If this is right and all the batteries are the same, then the current through the left battery cannot be more than I1 so the total current can't be more than this either.

However, you can't say this is the current that would flow unless you know what the load is.

With no load (ie with the output open circuited) then the voltage will be 3 times the voltage of one battery ie U1 plus U2 plus U4.

So, if all the batteries were 2 volts, then the output will be 6 volts.

If the maximum current allowed was 5 amps, and the batteries still gave 2 volts at this current, then a current of 5 amps will flow if the load was ( 6 volts / 5 amps) or 1.2 ohms.

If the load was greater than 1.2 ohms, then the current would be less than 5 amps.

If it was less than 1.2 ohms, then the current would be greater than the maximum allowed for U1 even though the other batteries would still be delivering less than their maximum currents.

 

[ex3mist]

Thanks vk6kro,

If I understand you right that means the maximus current of the circuit equals the I1? So, the maximal parameters, if the circuit is loaded to its maximum, would be 3U and 1I, wouldn't it? Which is far less then the parameters if the curcuit is connected parallel or consecutive, am I right?

 

[vk6kro]

Yes, I think you have that right.

You understand that the actual current depends on the load resistor and, in this circuit, the maximum current of the battery on the left is what limits the total current.

The other batteries are not working at their full capacity.

 

[ex3mist]

Thanks again!

 

[sophiecentaur]

ex3mist
The problem is with your original diagram.
You can't really specify a battery in your simple terms of "U and I".
The best model for a battery is to consider it as a 'perfect' Voltage source, or emf (which stays the same always) in series with a small resistance (its internal resistance). This internal resistance will cause a drop in available volts across the terminals when current passes through the battery. As the cell gets flat, the emf may drop and the internal resistance may rise - which is an added complication.
Your quantities 'I' are very difficult to specify - except as a rough guide to the maximum current a battery will supply without dropping its output voltage significantly.

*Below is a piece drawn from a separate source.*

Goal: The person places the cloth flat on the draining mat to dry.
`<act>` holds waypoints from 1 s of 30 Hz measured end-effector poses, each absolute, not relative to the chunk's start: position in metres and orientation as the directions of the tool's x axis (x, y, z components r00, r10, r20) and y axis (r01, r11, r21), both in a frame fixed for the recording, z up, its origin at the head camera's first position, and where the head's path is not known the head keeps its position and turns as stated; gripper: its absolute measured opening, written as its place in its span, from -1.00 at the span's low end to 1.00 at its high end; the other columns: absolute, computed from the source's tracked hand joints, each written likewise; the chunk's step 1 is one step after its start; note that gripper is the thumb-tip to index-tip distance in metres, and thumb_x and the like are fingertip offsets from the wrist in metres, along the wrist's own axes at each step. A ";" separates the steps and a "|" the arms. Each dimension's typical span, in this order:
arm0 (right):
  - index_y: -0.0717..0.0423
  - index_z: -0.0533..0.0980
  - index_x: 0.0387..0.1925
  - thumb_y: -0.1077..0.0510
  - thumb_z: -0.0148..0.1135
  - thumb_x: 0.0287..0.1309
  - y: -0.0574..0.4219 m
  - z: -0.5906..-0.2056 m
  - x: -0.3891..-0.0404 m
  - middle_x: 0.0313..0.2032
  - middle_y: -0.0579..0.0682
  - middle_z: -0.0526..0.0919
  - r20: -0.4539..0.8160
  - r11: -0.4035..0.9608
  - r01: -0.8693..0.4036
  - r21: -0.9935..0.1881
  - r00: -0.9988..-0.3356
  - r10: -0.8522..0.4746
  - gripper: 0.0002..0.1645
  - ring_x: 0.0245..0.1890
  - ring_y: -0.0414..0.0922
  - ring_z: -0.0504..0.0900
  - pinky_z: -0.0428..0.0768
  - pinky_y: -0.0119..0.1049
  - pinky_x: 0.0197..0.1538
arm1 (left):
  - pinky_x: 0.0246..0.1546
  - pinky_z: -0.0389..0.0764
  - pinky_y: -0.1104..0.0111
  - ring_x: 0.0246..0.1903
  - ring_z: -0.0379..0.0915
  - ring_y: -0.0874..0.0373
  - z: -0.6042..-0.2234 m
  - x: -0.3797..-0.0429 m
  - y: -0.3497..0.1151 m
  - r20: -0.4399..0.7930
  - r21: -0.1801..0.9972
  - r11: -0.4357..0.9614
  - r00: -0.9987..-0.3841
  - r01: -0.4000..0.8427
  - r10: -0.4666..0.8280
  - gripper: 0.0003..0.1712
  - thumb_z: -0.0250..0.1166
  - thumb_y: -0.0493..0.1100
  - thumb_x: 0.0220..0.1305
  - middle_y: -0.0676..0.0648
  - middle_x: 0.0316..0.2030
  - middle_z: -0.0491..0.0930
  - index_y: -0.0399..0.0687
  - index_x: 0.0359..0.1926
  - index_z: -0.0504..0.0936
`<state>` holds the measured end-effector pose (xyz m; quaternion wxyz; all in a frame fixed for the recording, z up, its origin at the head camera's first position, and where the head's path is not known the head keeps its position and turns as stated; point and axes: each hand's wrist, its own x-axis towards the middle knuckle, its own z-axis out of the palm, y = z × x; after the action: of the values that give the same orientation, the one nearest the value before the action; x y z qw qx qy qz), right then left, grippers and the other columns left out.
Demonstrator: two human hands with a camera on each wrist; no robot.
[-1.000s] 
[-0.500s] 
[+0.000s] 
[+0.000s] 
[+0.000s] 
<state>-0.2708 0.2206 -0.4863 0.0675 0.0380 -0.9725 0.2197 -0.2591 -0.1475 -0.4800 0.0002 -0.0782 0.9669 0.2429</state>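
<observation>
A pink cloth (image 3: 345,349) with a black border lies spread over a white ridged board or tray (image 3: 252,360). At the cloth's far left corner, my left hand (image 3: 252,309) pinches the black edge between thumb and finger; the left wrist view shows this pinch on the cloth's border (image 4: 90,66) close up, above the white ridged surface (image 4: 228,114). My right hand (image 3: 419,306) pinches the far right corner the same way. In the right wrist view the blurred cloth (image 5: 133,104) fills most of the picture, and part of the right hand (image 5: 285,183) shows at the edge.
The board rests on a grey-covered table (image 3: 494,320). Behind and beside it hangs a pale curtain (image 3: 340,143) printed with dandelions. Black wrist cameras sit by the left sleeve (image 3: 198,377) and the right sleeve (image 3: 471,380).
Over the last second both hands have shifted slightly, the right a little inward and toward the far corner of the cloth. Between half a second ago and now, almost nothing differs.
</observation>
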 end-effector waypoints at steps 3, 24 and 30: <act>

If, on of your diagram, you replaced each cell (with its U and I) with a voltage an emf (U)and a series resistor (R), it would be relatively easy to find out what overall voltage you would expect once a particular load is connected.

I don't think many manufacturers commit themselves to saying what sort of value or internal resistance their cells have, though, which makes things more difficult.

On a practical note, the best thing to do would to use your 7 cells differently - with two parallel pairs and one parallel triplet, all connected in series. This would give three times the individual cell voltage and would have twice the current capacity of an individual cell. The odd, seventh, cell wouldn't make a lot of difference.